Alors que le Liban-Sud est toujours bombardé par l'armée israélienne qui y occupe plus de 600 kilomètres carrés et des dizaines de villages complètement dévastés, le document prévoyait la poursuite des discussions entre les différentes parties pour établir un « cadre sécuritaire » qui doit notamment garantir « la souveraineté, la sécurité et l'intégrité territoriale du Liban et d'Israël » et comprend notamment « le démantèlement des groupes armés non officiels ainsi que la prévention de leur reconstitution ». Les États-Unis avaient aussi souligné que toute cessation des hostilités devait être conclue directement entre les deux États, sous médiation américaine, « et non par le biais d'un canal parallèle », en allusion à la volonté du Hezbollah et de Téhéran de voir la trêve incluse dans un accord plus large entre les États-Unis et l'Iran.

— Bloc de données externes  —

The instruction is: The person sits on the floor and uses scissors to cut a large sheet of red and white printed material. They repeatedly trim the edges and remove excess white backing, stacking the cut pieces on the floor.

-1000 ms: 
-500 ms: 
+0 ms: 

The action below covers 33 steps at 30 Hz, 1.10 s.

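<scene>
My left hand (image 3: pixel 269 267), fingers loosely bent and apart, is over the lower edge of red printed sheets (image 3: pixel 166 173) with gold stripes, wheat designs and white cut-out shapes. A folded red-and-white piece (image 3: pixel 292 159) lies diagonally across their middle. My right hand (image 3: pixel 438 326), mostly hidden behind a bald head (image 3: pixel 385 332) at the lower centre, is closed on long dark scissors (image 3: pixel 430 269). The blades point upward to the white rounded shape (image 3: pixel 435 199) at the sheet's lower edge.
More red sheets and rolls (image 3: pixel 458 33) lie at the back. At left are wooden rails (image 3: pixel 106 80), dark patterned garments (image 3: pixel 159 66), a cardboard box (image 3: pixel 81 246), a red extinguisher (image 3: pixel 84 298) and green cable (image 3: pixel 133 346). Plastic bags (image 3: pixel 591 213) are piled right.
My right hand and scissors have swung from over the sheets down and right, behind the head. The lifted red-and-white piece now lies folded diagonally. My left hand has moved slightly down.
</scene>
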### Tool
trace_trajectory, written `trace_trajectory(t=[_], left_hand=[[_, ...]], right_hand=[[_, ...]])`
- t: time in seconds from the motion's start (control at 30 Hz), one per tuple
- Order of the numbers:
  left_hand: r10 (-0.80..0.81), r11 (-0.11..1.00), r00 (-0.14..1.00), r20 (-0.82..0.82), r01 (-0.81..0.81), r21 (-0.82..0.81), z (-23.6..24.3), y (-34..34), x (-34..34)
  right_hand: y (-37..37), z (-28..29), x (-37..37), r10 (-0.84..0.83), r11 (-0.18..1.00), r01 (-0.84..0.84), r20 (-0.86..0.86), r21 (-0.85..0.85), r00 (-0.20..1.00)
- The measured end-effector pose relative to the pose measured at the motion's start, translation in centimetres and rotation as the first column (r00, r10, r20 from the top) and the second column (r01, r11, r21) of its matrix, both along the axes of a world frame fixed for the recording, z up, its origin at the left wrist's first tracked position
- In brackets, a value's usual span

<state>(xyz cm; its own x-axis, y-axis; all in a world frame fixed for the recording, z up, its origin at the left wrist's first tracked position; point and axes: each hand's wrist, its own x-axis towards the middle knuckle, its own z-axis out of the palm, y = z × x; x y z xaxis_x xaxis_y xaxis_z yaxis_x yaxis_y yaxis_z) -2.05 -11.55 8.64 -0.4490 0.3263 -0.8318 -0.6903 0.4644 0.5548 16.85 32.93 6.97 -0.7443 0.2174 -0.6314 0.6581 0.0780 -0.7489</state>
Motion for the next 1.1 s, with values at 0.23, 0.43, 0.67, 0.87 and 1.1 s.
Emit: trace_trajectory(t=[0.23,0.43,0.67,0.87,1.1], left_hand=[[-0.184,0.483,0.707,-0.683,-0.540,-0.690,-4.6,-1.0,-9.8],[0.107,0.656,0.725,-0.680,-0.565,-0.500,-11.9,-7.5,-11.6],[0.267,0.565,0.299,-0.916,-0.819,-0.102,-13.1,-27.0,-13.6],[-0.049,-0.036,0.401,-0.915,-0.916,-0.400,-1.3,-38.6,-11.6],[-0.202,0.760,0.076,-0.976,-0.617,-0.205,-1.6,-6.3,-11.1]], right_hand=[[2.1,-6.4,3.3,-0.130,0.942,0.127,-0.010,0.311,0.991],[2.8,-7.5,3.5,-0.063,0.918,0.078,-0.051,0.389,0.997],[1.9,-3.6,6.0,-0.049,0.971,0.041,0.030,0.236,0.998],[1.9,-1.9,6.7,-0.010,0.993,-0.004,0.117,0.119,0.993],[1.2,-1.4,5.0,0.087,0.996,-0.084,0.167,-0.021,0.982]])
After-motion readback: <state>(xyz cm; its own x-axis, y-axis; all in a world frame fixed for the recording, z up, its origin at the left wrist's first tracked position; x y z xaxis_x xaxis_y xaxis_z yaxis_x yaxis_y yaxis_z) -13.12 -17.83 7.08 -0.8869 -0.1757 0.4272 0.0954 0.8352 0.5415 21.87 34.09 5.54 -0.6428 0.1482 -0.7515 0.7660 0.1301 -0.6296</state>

L'ancien chef du Parti socialiste progressiste a mis en garde contre des négociations menées pour « le simple fait de négocier, à l'instar des accords d'Oslo, ce qui pourrait entraîner la perte d'une partie du Liban-Sud de son patrimoine, de son histoire et de sa population, comme c'est le cas en Palestine », en allusion aux lignes de division de la Cisjordanie occupée par Israël.
Au lendemain de l'accord de cessez-le-feu M. Joumblatt avait estimé dans une interview à L'Orient-Le Jour qu’il existe des « zones d’ombre » qui ternissent encore cette entente. Il a aussi suggéré d’en élargir le spectre en y incluant l’Iran, afin d’assurer la mise en œuvre de l'accord. Parallèlement, dans le camp anti-Hezbollah, on salue l’arrêt des hostilités convenu à Washington, tout en affirmant qu’il doit être accompagné d’un désarmement rapide et efficace du parti chiite.